There are several manga series I could include, with DragonBall coming to mind almost instantly, but I would have to say Eiichiro Oda’s One Piece deserves this spot. I love how off-the-cuffs this manga seems. There is clearly some overarching plot, but the twists and immediate action make it feel as though it’s being created with just the next chapter in mind. Oda’s handling of such a massive cast is incredible and I never feel as though one character has been neglected for another.
As the curator of this hypothetical comics museum, I would commission the creation of a special omnibus: the complete Marvel Comics works of Jonathan Hickman. From Secret Warriors and SHIELD to his most recent X-Men work, Hickman has seeded the entire Marvel Universe with his ideas and concepts, many of which I suspect will remain in the fabric of Marvel for years to come. Even as he moved between titles, it always felt as though he was writing just one story.

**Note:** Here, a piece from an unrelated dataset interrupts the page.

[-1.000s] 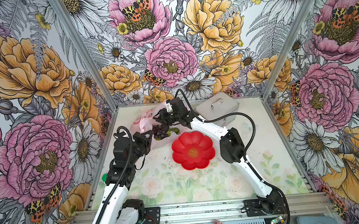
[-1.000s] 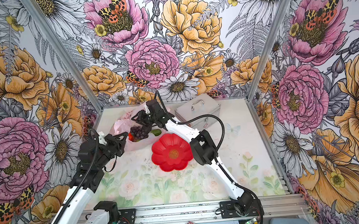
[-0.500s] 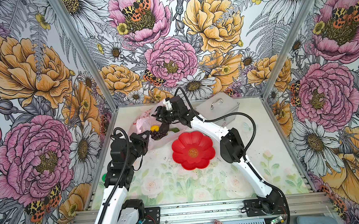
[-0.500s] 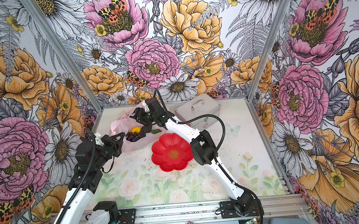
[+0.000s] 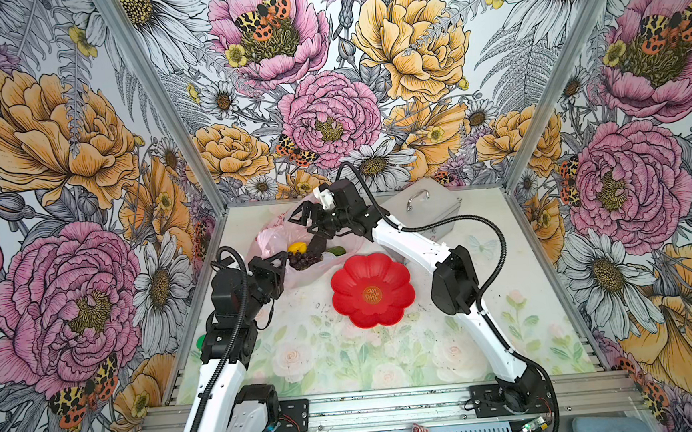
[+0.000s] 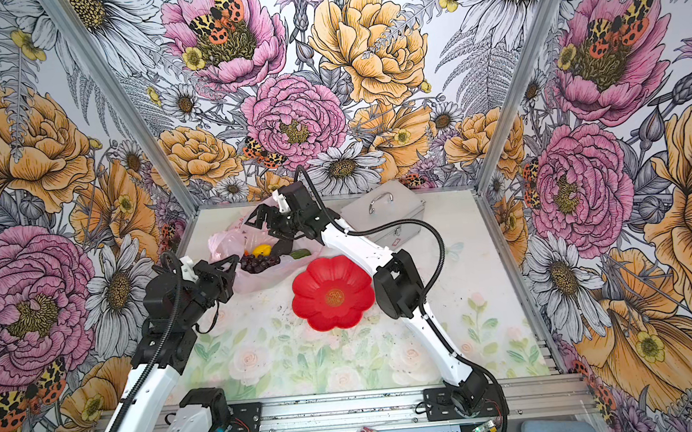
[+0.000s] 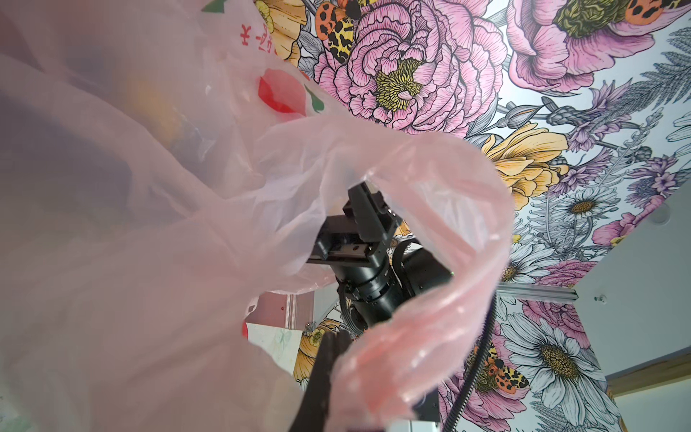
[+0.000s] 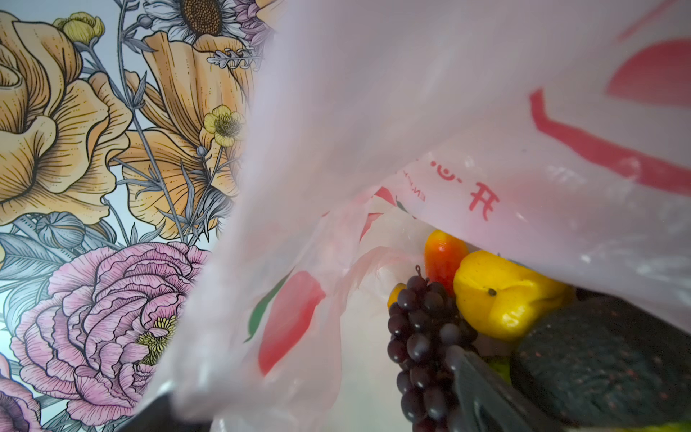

CBY: Any other projects CBY readers should check out?
CBK: A.J. Mason and Ethan Lu have a project on Kickstarter as well. It's a horror double feature titled Sick & Party Invasion, and it looks nice and spooky. I’ve only had the pleasure of speaking with A.J. (we’ll be working together on a project in the future), but they both seem like good-natured, passionate creators.
It’s not available now, but keep an eye out for Jumpstart Comics’s Big Hype anthology when it comes to Kickstarter. It's a Shonen Jump-style anthology of manga inspired comics, with a 300-ish page count. They already funded and created a first volume, and are working on a second and third volume as well. There’s a lot of killer talent involved in these anthologies, creators everyone should be aware of and keeping their eyes on.
CBY: Where can you be found online?
CBY: Thank you so much, Brennan, for chatting with me about Tyrant Fall and good luck with the rest of the campaign.
CBK: Thank you! I really appreciate you taking the time to speak with me today. This was a wonderful experience and it’s been so exciting to see Comic Book Yeti get the recognition you all deserve!